Comment 4 Ales Kozumplik 2014-05-02 07:29:41 UTC
To me, this really sounds like something that the networking infrastructure of the distribution should have a setting for. Let's ask jklimes, one of the NM maintainers: Jiri, is there a setting somewhere (in NetworkManager preferably) to tell the resolving routines to prefer ipv4 over ipv6 whenever possible?

Comment 5 Ales Kozumplik 2014-05-09 10:54:35 UTC
Talked to Jiri in person today, he says to ask Pavel. Pavel, would you have an answer/opinion to comment 4?

Comment 6 Pavel Šimerda (pavlix) 2014-05-09 11:08:58 UTC
Hi Aleš,

many tools (including curl an the like) allow you to resolve in dualstack manner (default), ipv4-only and ipv6-only. Utilities typically do it by allowing '-4' and '-6' in the command line. It's pretty much convenient for testing and it's a convenient workaround for people experimenting with their networks.

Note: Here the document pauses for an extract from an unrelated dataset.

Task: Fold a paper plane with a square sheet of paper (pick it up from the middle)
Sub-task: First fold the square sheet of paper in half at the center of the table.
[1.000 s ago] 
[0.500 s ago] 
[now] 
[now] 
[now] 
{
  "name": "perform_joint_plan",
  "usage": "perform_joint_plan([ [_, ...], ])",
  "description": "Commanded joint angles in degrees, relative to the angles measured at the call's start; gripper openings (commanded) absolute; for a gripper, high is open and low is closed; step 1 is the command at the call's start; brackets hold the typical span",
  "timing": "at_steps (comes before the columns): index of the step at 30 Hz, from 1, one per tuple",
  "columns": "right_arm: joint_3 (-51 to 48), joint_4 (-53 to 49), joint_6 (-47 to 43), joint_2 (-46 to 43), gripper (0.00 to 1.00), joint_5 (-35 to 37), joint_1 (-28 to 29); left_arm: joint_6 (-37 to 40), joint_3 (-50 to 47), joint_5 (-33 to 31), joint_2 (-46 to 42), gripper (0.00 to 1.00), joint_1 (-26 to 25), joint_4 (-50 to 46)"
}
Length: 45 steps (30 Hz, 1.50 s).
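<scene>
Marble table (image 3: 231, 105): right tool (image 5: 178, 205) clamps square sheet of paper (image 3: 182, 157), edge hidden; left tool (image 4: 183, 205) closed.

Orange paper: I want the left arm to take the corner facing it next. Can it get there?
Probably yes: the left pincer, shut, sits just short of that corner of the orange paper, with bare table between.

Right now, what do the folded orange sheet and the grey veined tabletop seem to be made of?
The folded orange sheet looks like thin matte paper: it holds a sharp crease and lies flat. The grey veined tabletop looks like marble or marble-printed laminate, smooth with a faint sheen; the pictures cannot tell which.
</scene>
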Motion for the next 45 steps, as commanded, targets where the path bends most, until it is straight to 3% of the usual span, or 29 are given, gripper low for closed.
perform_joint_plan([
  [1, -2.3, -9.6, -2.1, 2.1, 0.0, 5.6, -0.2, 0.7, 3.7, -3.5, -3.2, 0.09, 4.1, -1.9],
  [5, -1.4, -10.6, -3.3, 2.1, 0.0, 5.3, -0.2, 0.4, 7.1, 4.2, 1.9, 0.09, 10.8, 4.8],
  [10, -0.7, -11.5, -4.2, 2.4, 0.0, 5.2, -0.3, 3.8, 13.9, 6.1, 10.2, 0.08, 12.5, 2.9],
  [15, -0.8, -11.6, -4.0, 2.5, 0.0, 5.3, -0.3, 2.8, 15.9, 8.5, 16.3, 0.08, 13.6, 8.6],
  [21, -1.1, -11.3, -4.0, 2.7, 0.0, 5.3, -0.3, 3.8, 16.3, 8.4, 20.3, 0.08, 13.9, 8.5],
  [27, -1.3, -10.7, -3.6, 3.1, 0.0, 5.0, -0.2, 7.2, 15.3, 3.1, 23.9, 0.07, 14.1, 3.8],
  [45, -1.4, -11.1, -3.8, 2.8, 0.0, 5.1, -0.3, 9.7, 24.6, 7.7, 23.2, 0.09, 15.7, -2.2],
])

As dnf/yum is expected to be the main tool for installing packages, I would expect it to provide those two command-line options so that you can install software easily when there's a network problem. Tools like 'ssh' have such an option.

I doubt we need a long-term switch in the configuration, as people should instead fix their connectivity. Anyone can configure /etc/gai.conf to prefer IPv4 globally if that is what they wish. If the command-line switch is present, anyone can set up a bash alias for that.

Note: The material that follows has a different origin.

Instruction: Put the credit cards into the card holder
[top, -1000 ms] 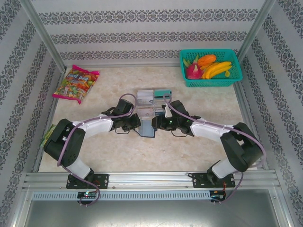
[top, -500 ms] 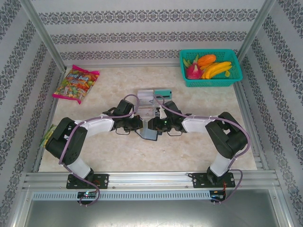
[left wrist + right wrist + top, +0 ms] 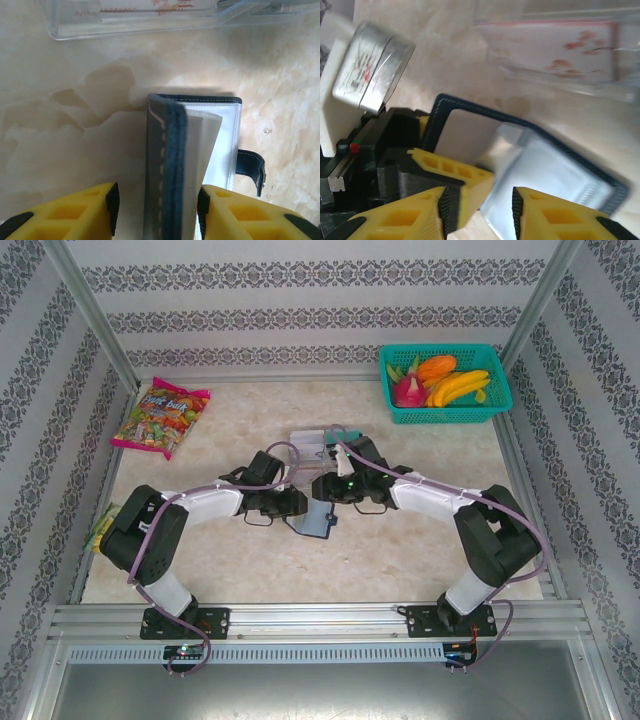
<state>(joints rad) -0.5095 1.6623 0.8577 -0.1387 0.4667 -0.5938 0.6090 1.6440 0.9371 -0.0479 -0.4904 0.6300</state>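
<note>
Where both arms meet at mid-table, the card holder [image 3: 316, 521] lies open and slanted, one navy flap standing edgewise between the left gripper [image 3: 157, 205]'s parted fingers. The right gripper [image 3: 478, 202] is parted too. Bare table lies nearer; a clear case [image 3: 308, 443] sits just behind.

card holder [image 3: 172, 165]: dark navy cover, fine-grained and matt, like cloth or faux leather, with pale stitching along the edge; inner sleeves of clear, shiny plastic film
table [image 3: 380, 560]: smooth beige top with a marble pattern and a faint sheen
clear case [image 3: 150, 22]: transparent hard plastic, glossy
left gripper [image 3: 157, 207]: yellow plastic fingers [image 3: 70, 215], matt, with black pads
right gripper [image 3: 479, 207]: same matt yellow plastic, black pads
basket [image 3: 446, 413]: teal plastic mesh
candy bag [image 3: 160, 418]: glossy printed film
frame rails [image 3: 320, 618]: bare silver metal, dull
walls [image 3: 300, 315]: matt, patterned like wallpaper
</note>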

I'm working on a resolver library where you could tweak this on the command-line. If that was already in common use, the issue would not exist. But that's unfortunately not the case.

Cheers,

Pavel

Comment 7 Ales Kozumplik 2014-05-12 06:33:32 UTC
Thanks Pavel, that is a very valuable input for us!

Comment 8 Ales Kozumplik 2014-05-27 11:48:48 UTC
Moving to Jan, Jan let's add the config option as it is in Yum.

Comment 9 Honza Silhan 2014-06-24 11:00:11 UTC
The 'ip_resolve' config option (same as in Yum) and '-6'/'-4' cmd option was added.

Comment 10 Fedora Update System 2014-07-07 09:11:37 UTC
dnf-plugins-core-0.1.1-2.fc20, dnf-0.5.3-1.fc20, hawkey-0.4.17-1.fc20 has been submitted as an update for Fedora 20.
https://admin.fedoraproject.org/updates/dnf-0.5.3-1.fc20,hawkey-0.4.17-1.fc20,dnf-plugins-core-0.1.1-2.fc20

Comment 11 Fedora Update System 2014-07-08 01:03:56 UTC
Package dnf-plugins-core-0.1.1-2.fc20, dnf-0.5.3-1.fc20, hawkey-0.4.17-1.fc20:
* should fix your issue,
* was pushed to the Fedora 20 testing repository,
* should be available at your local mirror within two days.
Update it with:
# su -c 'yum update --enablerepo=updates-testing dnf-plugins-core-0.1.1-2.fc20 dnf-0.5.3-1.fc20 hawkey-0.4.17-1.fc20'
as soon as you are able to.
Please go to the following url:
https://admin.fedoraproject.org/updates/FEDORA-2014-8167/dnf-0.5.3-1.fc20,hawkey-0.4.17-1.fc20,dnf-plugins-core-0.1.1-2.fc20
then log in and leave karma (feedback).

Comment 12 Fedora Update System 2014-07-09 02:29:48 UTC
dnf-plugins-core-0.1.1-2.fc20, dnf-0.5.3-1.fc20, hawkey-0.4.17-1.fc20 has been pushed to the Fedora 20 stable repository.  If problems still persist, please make note of it in this bug report.